─── SUPPLIED RECORDS

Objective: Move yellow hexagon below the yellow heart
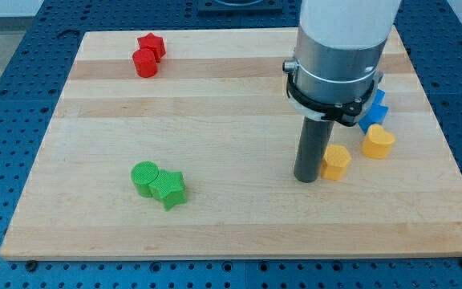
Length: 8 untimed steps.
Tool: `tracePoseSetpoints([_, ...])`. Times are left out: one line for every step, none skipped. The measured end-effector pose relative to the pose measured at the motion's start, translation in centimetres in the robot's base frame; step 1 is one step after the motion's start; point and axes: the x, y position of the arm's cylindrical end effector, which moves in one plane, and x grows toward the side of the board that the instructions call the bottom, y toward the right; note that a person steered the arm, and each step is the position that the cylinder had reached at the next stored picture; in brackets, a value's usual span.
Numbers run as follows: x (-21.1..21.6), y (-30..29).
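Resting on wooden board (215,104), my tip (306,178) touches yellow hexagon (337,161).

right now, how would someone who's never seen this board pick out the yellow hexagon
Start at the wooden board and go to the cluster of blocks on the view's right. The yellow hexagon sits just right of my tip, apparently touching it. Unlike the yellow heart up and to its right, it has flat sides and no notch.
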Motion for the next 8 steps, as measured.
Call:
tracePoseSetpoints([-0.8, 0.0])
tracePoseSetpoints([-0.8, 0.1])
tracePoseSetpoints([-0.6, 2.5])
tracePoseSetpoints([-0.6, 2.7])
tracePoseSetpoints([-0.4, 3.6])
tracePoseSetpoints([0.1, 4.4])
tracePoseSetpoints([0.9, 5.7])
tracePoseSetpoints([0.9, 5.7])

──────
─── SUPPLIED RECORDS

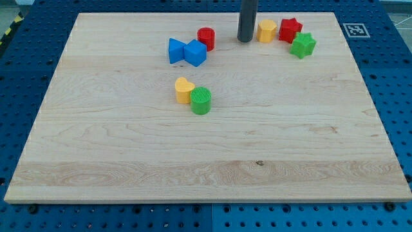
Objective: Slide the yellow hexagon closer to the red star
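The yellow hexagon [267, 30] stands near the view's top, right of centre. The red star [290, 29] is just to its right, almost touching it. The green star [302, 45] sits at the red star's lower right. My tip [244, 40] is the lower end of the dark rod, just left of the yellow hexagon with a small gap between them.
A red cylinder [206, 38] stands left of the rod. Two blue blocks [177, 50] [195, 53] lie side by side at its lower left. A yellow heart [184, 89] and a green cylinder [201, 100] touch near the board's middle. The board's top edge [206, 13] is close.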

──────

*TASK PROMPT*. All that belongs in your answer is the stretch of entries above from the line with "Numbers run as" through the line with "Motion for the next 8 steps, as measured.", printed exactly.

*YOUR RESPONSE*.
Numbers run as follows: x (-21.1..21.6), y (-30..29).
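Resting on wooden board (215,104), my tip (306,178) touches yellow hexagon (337,161).

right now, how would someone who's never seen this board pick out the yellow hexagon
Start at the wooden board and go to the cluster of blocks on the view's right. The yellow hexagon sits just right of my tip, apparently touching it. Unlike the yellow heart up and to its right, it has flat sides and no notch.
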Motion for the next 8 steps, as measured.

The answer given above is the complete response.